O que eu quis dizer e que você não entendeu, foi que as observações nada esmiúçam sobre a obra de Machado. Apenas, para fins de brincadeira, tentam igualar-se ao mestre por teses absurdas.

Se queres saber sobre o autor em questão,digo: a história de vida dele é um exemplo. Em primeiro lugar, porque ele tem um esplêndido domínio da língua portuguesa, mas também porque ele mergulha fundo na alma brasileira. Assis soube tirar o melhor da essência humana e retratou o período em que viveu em um formato universal, lidando com temas do cotidiano que não envelhecem como: amor, traição e ciúmes. Saiba que o Rio de Janeiro em que ele [Machado de Assis] viveu era a capital federal e, mais do que a capital federal, era a caixa de ressonância dos dramas brasileiros. Ele soube abordá-los mostrando personagens que vivem situações, as mais diversas. Isto, sim, uma escrita de mestre.

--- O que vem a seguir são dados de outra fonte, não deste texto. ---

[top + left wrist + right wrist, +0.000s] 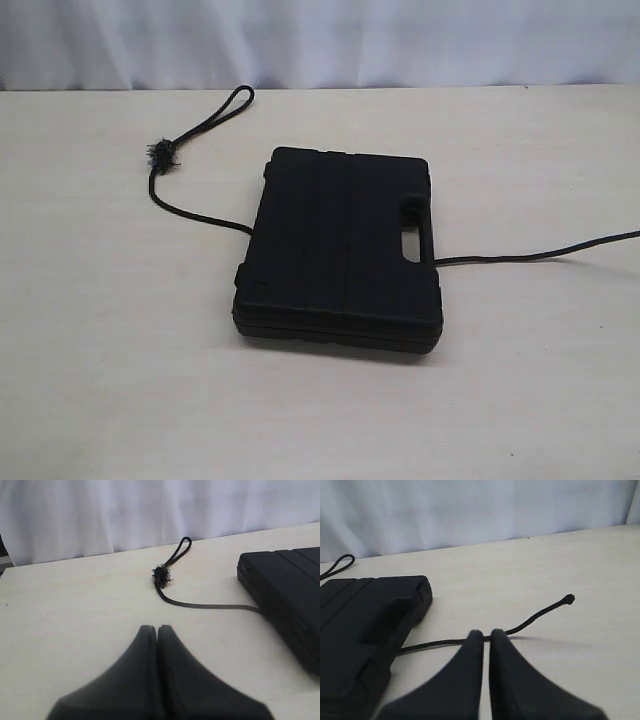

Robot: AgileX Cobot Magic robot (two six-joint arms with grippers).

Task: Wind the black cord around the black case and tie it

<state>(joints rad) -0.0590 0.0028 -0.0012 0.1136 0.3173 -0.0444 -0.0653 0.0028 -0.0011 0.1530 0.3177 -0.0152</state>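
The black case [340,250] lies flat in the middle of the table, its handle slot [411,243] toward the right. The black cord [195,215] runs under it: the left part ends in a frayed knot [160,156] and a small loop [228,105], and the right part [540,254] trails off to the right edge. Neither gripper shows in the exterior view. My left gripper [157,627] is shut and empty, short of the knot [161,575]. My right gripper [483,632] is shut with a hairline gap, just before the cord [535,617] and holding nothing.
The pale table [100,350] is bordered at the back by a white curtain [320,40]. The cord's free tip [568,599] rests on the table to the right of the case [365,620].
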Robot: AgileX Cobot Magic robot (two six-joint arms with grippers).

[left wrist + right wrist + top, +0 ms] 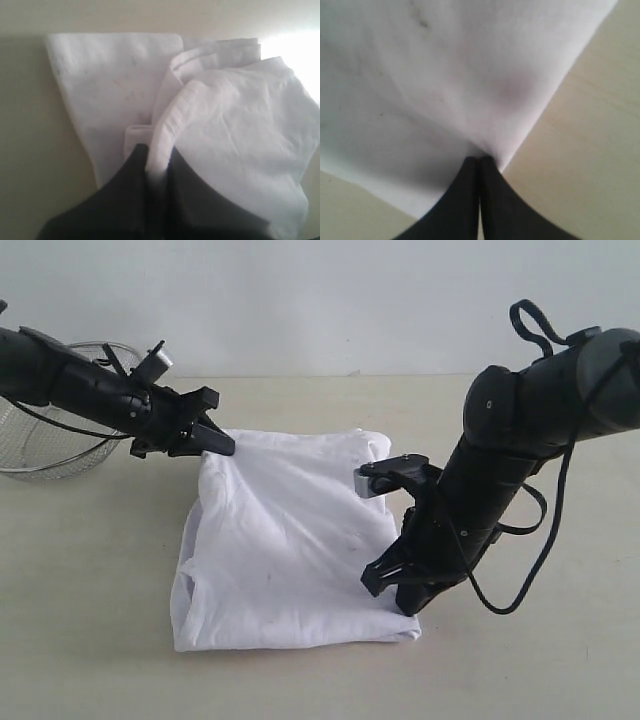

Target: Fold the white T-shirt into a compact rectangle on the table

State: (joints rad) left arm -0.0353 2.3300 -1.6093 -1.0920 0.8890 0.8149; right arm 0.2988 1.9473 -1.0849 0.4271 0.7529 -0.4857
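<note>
A pale, bare table (90,640) runs right up to the near edge, and the shirt (280,550) lies in the middle of it, already doubled into a rough block, plain side up.

Nearest me, the right gripper (480,160) is down at the shirt's near right corner. Its fingers are clenched tight on the very tip of the cloth, with almost nothing between them. That is my first worry: so thin a bite could slide out the moment the arm lifts or drags, and the corner would flop back.

Across the block, the edges are not square. The near hem bulges and the left side puffs up, so any fold from here would likely carry that skew along.

At the far left corner the left gripper (159,152) is clamped on a rolled hem that stands up between its fingers. Beneath it I see other layers lying loose. If only that top hem is held, a lift could peel it away and open the stack instead of folding it.

The two grips sit on opposite corners — pulling unevenly could twist the block on the table.

Further back, the basket (40,450) sits just behind the left arm; a backward swing might knock it. Behind all that is a plain white wall (320,300).
</note>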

então cala a boca seu merdinha filho da puta

Anônimo disse...

O que tem a ver história de vida com o domínio da língua portuguesa? Domínio da língua é obrigação de quem a expressa independentemente de sua história de vida, ponto.

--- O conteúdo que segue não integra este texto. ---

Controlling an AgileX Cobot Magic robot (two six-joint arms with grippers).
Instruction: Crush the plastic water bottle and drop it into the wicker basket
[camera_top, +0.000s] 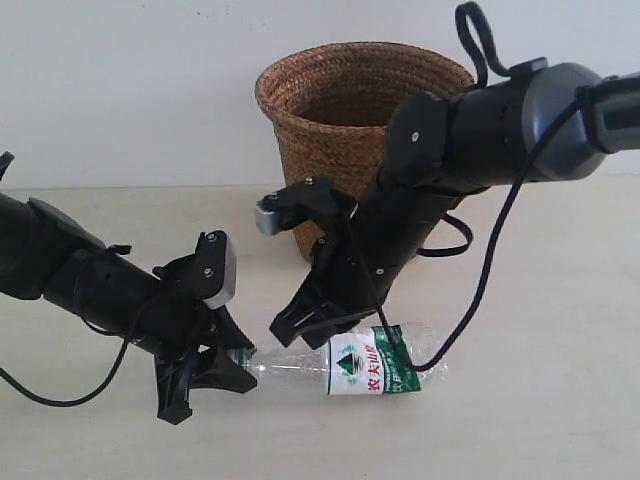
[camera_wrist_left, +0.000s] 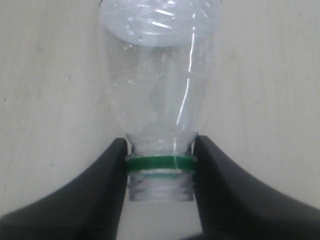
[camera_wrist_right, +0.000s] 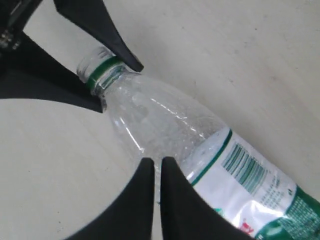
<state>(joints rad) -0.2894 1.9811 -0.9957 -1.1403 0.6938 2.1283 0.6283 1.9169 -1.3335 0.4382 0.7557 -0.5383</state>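
Clear plastic water bottle (camera_top: 345, 365) flat on smooth pale desk (camera_top: 540, 420), threaded green-ringed neck pinched in black left gripper (camera_wrist_left: 161, 150). Right gripper (camera_wrist_right: 156, 165) nearly closed, tips against its side. Woven wicker basket (camera_top: 330, 110) behind.

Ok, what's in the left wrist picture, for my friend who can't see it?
Two black fingers of the left gripper pinch a clear plastic water bottle at its green-ringed neck. It lies on a pale table.

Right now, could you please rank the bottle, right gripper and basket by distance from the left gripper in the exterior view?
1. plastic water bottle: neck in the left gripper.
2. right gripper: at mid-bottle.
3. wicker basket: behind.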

Se a tese é absurda deve-se rebatê-la; utilizando-se, é claro, da expressão escrita. Depois saber fundamentar porque a tese é absurda. Mas isso exige um esforço que o adão certamente não é capaz de realizar por lhe faltar neurônios. O adão como um bom selvagem só se manifesta, pobremente diga-se de passagem, através de uma articulação non sense.
adão não fique aborrecido só porque pedi para vc sair do armário. É que, se não estou enganado, vc mesmo disse que não entraria mais aqui. Achei estranho o fato de passar sempre por aqui e encontrá-lo. Por isso adão procurei encontrar alguma espécie de complexo em vc. Que resolvi denominar: complexo da mulher de malandro.
Tudo bem! Não precisa sair do armário, pode ficar dentro dele. Aconselho no entanto que compre um bem grande, pois uma vez não saindo pode ficar dentro dele e sair dele, dentro dele. Se é que me entende.
Em tempo, desde de quando Gay é uma causa? Não tenho o hábito de tratar casos assim de causa, por isso me chamou atenção. Costumo vê-los como efeito de alguma causa estranha à natureza.
adão calma, calma. Eu sei que vc gosta do M. de A. Mas quando for defendê-lo ao menos faça com razão.